[EXCERPTED DATA — start]
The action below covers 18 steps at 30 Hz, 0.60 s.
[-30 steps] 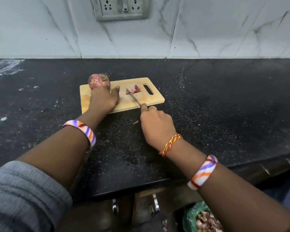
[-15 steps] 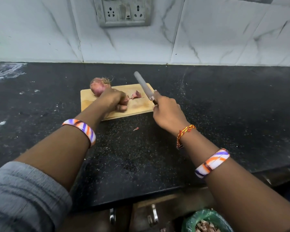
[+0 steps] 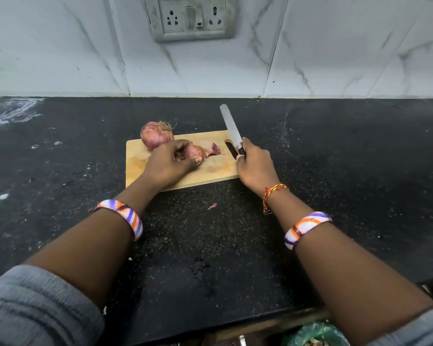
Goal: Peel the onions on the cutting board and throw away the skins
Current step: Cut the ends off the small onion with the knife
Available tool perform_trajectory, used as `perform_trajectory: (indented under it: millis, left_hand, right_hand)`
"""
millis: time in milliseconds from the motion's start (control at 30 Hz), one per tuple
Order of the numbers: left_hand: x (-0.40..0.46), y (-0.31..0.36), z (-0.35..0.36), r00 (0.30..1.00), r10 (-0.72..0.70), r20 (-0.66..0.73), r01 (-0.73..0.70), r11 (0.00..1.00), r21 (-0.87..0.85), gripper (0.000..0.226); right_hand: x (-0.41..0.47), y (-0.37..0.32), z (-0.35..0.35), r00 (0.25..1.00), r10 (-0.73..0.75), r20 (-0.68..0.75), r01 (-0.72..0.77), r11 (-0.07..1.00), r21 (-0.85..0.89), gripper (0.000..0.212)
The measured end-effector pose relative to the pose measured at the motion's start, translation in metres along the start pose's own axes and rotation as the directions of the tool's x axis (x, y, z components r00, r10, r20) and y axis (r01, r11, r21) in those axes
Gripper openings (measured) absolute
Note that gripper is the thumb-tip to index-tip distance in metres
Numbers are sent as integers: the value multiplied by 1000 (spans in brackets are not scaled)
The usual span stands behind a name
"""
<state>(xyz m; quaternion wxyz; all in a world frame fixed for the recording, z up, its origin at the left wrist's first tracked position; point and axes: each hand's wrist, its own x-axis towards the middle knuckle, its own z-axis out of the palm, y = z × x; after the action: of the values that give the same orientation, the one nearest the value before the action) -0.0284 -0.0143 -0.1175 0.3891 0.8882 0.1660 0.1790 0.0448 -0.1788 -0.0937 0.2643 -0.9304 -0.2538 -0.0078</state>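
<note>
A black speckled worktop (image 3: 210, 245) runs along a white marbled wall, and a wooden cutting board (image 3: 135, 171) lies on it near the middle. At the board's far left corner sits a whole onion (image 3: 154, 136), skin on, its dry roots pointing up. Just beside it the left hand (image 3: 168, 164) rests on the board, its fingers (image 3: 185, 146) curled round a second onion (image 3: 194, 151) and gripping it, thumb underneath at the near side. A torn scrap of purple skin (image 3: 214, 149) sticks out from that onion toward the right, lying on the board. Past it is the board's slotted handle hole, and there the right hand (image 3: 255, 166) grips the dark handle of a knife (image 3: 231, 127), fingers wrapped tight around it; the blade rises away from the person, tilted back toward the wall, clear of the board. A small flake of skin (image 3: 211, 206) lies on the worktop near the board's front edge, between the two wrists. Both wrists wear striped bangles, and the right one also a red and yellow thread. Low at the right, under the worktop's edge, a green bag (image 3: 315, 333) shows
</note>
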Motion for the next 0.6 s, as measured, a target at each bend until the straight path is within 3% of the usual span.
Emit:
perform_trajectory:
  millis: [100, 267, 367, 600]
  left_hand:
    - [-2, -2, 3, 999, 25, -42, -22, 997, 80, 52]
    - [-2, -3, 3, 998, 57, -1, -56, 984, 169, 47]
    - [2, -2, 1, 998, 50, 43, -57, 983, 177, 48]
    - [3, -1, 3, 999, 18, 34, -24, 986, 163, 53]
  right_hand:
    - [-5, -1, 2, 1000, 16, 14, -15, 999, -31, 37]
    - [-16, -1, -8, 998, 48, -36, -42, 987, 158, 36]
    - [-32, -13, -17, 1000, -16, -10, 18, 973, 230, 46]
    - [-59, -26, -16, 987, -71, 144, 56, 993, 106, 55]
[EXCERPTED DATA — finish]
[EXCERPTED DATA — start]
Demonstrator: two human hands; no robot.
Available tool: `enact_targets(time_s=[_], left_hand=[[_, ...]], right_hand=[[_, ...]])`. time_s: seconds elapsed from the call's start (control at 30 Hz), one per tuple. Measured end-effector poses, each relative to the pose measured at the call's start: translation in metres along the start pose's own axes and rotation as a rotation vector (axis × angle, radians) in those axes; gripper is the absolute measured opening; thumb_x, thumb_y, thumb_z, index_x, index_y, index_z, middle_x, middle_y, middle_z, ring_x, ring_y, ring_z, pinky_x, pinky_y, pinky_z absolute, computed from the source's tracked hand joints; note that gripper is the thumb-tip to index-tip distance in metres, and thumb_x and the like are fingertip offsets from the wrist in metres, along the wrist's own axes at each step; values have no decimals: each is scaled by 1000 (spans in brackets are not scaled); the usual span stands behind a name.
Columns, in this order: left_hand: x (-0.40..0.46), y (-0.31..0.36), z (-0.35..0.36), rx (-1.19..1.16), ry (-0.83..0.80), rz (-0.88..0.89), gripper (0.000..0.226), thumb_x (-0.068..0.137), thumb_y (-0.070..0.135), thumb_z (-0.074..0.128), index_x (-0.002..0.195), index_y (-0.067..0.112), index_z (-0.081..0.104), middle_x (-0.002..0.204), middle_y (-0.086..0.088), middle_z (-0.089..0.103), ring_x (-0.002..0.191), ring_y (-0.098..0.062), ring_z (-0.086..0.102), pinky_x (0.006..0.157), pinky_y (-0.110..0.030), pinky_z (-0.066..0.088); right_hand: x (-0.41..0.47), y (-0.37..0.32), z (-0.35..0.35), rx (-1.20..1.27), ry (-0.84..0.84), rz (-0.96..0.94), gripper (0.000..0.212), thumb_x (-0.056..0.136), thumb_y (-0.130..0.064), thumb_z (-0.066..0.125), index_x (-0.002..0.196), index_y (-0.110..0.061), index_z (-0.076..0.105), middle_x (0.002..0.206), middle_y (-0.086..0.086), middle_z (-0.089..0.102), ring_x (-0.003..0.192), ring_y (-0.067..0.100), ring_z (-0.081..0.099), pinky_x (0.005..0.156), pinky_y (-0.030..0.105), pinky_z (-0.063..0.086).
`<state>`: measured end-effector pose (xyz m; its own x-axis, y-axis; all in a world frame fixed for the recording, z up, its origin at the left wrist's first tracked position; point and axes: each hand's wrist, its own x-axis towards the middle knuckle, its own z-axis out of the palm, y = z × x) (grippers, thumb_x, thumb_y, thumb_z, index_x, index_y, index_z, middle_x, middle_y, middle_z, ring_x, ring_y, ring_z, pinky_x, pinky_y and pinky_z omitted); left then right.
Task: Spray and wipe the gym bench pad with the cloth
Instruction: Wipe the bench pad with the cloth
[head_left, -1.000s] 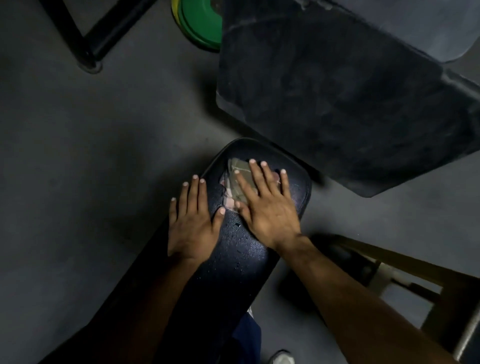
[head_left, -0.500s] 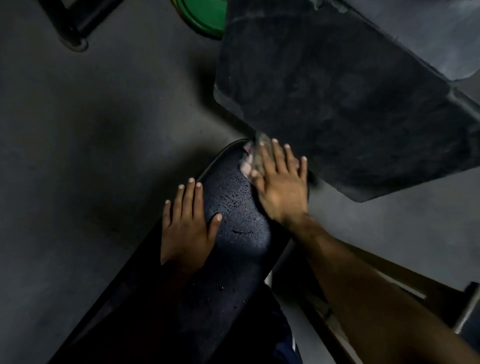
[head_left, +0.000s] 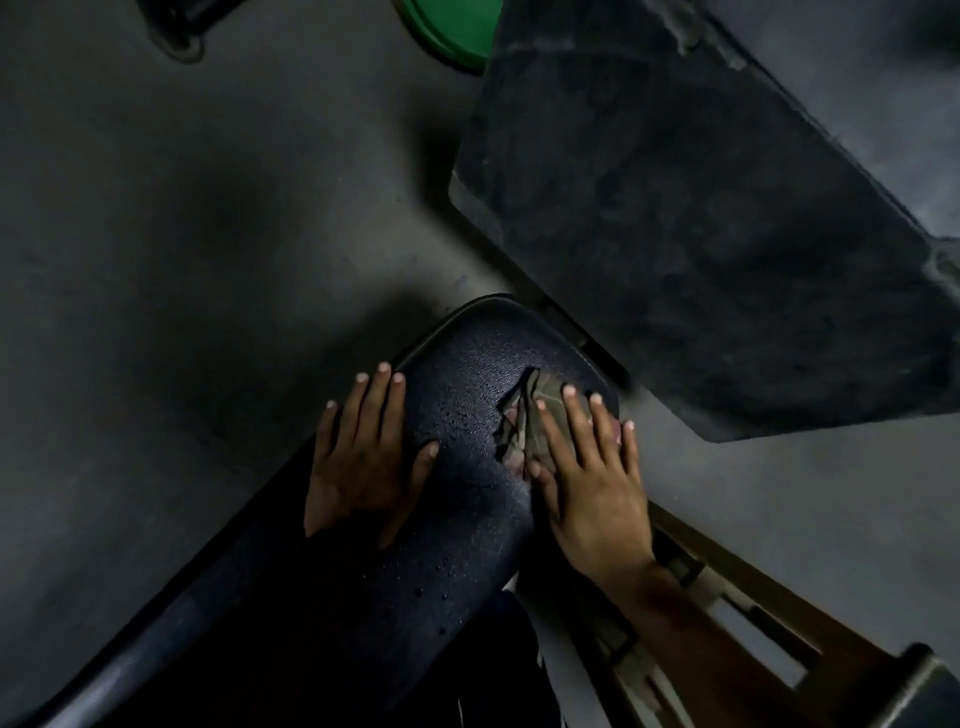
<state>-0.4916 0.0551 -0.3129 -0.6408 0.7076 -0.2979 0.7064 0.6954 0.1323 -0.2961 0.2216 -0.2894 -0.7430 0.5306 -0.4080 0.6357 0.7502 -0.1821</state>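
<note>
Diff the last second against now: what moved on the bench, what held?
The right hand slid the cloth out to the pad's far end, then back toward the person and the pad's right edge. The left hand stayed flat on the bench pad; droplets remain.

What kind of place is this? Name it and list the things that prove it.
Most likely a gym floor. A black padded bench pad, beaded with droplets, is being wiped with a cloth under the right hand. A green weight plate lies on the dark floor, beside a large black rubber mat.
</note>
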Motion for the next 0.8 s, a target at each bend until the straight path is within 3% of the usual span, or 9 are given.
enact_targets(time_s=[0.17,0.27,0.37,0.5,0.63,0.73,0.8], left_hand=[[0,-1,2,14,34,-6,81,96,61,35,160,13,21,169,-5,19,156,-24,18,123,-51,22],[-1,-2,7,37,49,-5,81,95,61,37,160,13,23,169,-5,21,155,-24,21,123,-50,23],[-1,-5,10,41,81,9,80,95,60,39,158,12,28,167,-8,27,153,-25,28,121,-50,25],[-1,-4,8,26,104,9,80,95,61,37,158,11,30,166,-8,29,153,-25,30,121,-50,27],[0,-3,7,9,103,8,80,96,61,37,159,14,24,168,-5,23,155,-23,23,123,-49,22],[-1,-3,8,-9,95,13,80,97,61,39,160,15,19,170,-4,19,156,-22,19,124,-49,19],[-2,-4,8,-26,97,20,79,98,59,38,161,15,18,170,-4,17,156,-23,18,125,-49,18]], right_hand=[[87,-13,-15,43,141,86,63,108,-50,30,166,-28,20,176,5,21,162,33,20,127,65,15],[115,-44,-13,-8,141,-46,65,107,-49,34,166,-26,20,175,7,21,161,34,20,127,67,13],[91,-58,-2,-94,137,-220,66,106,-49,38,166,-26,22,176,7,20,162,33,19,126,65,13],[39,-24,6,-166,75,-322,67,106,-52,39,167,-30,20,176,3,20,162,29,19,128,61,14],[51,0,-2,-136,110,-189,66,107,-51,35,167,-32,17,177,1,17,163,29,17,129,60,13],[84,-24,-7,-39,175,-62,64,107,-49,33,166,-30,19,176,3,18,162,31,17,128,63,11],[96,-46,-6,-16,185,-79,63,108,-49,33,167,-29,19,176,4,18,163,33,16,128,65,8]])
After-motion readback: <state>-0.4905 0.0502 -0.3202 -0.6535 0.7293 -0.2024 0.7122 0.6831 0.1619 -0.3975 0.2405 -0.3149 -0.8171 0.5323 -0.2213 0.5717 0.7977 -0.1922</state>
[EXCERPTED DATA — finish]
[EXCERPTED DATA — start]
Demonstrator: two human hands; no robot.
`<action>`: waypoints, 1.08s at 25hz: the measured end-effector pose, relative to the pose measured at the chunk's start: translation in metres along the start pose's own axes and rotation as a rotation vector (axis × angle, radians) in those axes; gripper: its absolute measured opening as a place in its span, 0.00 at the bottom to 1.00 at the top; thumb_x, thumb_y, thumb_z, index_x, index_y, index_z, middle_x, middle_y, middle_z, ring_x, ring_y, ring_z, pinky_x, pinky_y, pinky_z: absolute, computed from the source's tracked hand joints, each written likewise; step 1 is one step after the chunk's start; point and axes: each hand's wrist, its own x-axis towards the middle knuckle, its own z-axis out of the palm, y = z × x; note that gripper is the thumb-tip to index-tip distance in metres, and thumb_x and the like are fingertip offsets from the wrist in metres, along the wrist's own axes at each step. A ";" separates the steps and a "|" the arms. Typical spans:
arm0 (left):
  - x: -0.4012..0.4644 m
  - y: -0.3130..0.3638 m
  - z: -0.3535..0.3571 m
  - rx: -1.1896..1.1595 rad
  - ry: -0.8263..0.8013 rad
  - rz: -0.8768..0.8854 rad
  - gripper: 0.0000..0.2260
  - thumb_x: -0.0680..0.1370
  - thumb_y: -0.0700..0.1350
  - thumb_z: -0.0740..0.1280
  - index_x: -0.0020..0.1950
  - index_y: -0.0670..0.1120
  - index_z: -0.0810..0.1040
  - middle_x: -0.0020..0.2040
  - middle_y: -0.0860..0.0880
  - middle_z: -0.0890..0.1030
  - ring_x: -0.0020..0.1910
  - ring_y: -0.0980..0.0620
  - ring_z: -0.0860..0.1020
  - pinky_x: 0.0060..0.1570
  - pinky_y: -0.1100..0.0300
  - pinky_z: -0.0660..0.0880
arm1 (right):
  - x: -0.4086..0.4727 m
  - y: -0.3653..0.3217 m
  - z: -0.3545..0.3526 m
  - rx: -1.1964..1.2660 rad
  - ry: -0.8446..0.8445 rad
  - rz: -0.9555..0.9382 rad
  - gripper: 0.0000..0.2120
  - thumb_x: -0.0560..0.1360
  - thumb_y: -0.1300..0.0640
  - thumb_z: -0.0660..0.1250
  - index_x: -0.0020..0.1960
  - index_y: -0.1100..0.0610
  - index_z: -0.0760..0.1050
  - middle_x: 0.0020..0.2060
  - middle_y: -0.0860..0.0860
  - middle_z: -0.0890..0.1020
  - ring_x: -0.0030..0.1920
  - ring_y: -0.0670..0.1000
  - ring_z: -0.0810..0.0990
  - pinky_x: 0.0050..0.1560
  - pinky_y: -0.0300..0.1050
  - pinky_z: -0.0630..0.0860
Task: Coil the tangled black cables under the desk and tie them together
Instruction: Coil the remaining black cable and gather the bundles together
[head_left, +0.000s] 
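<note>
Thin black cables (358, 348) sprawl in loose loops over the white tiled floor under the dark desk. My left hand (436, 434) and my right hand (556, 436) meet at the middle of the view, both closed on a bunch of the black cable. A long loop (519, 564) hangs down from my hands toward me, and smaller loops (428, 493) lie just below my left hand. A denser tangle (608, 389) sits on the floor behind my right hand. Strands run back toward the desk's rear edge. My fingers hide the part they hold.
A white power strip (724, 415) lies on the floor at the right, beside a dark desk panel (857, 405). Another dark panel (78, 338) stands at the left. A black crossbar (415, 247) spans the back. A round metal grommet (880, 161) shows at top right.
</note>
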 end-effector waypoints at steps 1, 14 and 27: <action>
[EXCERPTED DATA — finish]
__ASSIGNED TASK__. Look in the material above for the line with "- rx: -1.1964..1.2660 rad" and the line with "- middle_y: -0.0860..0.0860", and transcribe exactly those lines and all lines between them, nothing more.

__EXERCISE OUTPUT__.
  - rx: -1.1964..1.2660 rad
  - ry: -0.8446..0.8445 rad
  - rz: -0.9555..0.9382 rad
  - gripper: 0.0000..0.2120
  - thumb_x: -0.0560..0.1360
  - thumb_y: -0.1300..0.0640
  - thumb_z: -0.0660..0.1250
  - index_x: -0.0020..0.1960
  - index_y: -0.1100..0.0610
  - index_z: -0.0760..0.1050
  - middle_x: 0.0020..0.2060
  - middle_y: -0.0860..0.0860

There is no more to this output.